UNIVERSITE de PARIS - VIII
Novembre 1985

Thèse d'Etat

Alain Montesse

L A   D I S C O R D E

(Résumé)



PART I 
L'introduction passe brièvement en revue diverses acceptions de la discorde, d'Hesiode à Charles Fourrier. Une liaison est établie avec les problématiques contemporaines d'ordre à partir du bruit. I1 apparaît que, la discorde étant universellement répandue, le corpus ne peut être que fragmenté et aléatoire. La méthode devra donc procéder par montage et raccordements, construisant des objets théoriques de magnitudes diverses. Ces objets seront ordonnés selon différentes grilles d'interprétation.




PART II 
Ici sont regroupés des objets périmusicaux divers touchant de près à la problématique de la discorde :
  - a) un survol rapide de la discorde en guerre, en politique et en économie, débouche sur la sociologie des musiciens, en particulier du microcosme orchestral, qui a pour fonction d'exprimer à la société globale son harmonie latente.
  - b) Les très nombreux travaux de ces dernières décennies portant sur la différence et l'identité, l'être et la parole, la linguistique et le silence, etc., permettent d'esquisser les rudiments d'une ontologie sonore, voire d'une métaphysique à bases musicales.
  - c) de la philosophie du Non à la sémantique générale, on arrive à la logique formelle, et à la construction d'une logique tétravalente sur l'anneau Z(1)/2Z.




PART III 
La discorde est un concept relativement peu utilisé en musique ; l'histoire de la discorde se réduit donc à l'histoire des crises qui ont affecté la musique, ou la métamusique.
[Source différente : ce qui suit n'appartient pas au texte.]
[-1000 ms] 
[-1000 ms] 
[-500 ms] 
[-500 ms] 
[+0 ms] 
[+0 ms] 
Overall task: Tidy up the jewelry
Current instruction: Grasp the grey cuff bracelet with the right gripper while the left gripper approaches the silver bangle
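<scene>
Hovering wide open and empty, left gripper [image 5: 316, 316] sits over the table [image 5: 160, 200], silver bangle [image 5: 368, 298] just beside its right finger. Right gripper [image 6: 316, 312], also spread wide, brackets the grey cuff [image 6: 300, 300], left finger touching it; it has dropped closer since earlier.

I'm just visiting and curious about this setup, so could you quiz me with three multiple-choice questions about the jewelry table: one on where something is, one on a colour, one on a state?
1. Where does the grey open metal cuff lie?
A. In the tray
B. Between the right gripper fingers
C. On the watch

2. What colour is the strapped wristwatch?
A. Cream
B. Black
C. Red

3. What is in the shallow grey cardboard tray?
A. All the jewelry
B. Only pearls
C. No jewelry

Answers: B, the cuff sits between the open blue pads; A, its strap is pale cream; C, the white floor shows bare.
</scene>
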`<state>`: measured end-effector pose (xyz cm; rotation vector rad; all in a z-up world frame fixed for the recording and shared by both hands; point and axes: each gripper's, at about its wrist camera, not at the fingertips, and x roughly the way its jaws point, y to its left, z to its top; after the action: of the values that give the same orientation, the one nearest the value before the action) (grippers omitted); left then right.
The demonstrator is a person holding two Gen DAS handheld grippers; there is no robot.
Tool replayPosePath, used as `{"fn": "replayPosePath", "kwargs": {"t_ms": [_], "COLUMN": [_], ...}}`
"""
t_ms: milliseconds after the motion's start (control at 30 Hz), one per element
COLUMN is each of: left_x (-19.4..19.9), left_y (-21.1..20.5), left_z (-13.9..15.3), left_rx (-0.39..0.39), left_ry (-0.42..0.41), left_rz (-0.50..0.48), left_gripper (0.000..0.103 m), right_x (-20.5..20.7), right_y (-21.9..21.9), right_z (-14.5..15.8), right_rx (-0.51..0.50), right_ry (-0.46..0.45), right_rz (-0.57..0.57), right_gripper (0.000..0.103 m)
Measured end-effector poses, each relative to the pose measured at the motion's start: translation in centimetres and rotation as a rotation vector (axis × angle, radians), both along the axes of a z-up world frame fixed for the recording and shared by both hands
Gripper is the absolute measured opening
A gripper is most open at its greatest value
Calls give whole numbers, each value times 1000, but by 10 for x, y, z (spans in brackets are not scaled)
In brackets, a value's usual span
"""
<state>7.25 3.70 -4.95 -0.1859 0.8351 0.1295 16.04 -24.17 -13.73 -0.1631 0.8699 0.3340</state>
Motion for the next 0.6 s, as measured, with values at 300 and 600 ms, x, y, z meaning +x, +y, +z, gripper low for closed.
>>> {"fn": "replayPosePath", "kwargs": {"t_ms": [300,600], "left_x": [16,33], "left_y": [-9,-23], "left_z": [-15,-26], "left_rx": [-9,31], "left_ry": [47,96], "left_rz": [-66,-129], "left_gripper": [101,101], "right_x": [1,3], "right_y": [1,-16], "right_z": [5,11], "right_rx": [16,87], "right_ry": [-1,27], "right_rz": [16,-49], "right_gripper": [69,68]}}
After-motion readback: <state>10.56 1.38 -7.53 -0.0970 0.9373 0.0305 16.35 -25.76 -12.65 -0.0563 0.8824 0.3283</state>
On passe en revue, dans l'ordre chronologique, les principales de ces crises, de plus en plus nombreuses au fur et à mesure que l'on avance dans le temps, de la querelle des irrationnels chez les Pythagoriciens, jusqu'à la crise ininterrompue dont se nourrit la musique contemporaine. I1 apparaît que cette prolifération des crises se traduit, au moins partiellement, par une ascension sur l'échelle des harmoniques dans la résonance du corps sonore.




PART IV 
S'appuyant sur la combinatoire du Yi-Ching, on construit d'abord les 64 combinaisons des six tierces majeures ou mineures. On constate que l'on reconstitue ainsi l'éventail des modes et échelles de l'harmonie classique. Dans un second temps, en ne gardant que la contrainte d'octaviation des échelles et de complémentarité des intervalles, on examine toutes les combinaisons de tous les intervalles, de la seconde mineure à la septième majeure. On aboutit ainsi aux 348 échelles tempérées possibles, de une à douze notes, dont on propose une cartographie à plusieurs niveaux.




PART V 
Les 22 figures du Tarot de Marseille servent de prétextes à autant de variations libres sur les différents sujets et personnages que présentent ces figures. Ainsi, le Bateleur introduit à l'audiovisuel musical, la Lune à urbanisme et musique, l'Impératrice aux préhistoires comparées de Don Juan et Carmen, l'Hermite à une interprétation autobiographique des Déserts de Varese, l'Amoureux à la Guerre de Troie, ses causes, et ses innombrables retombées musicales, etc.




PART VI 
On examine ici certains des rapports qu'entretiennent la musique et les sciences exactes, principalement la chimie et la mécanique quantique. I1 apparaît que la correspondance notes-planètes-métaux, sur laquelle on aura joué depuis l'antiquité, se scinde en sciences séparées (acoustique, astronomie, chimie) dès le XVIIIe siècle, mais continue de perdurer dans l'inconscient de la culture scientifique et technique. Des ouvertures sont ménagées vers l'astrophysique, les structures dissipatives, et la biologie moléculaire.




PART VII 
Récapitulant les diverses étapes et paysages parcourus, il apparaît que, si le temps de ce parcours est conçu comme une succession aléatoire de discords et d'accords, une configuration ordonnée dégénérant en désordre jusqu'à ce qu'une crise, plus ou moins imprédictible, se dénoue, catastrophiquement ou non, par l'établissement d'un nouvel accord, le hasard qui gouverne ces transformations est lié à la gravitation, donc à l'histoire. Les forces que s'exercent les unes sur les autres les masses sonores les conduisent à s'agréger, alors que les discordes internes provoquent l'auto-division de la matière sonore. Ainsi naissent les notes, et les galaxies. On conclut à la nécessité d'inviter, atout hasard, la discorde au banquet de la vie, si l'on ne veut pas risquer qu'elle s'invite elle-même ; avec ses pommes.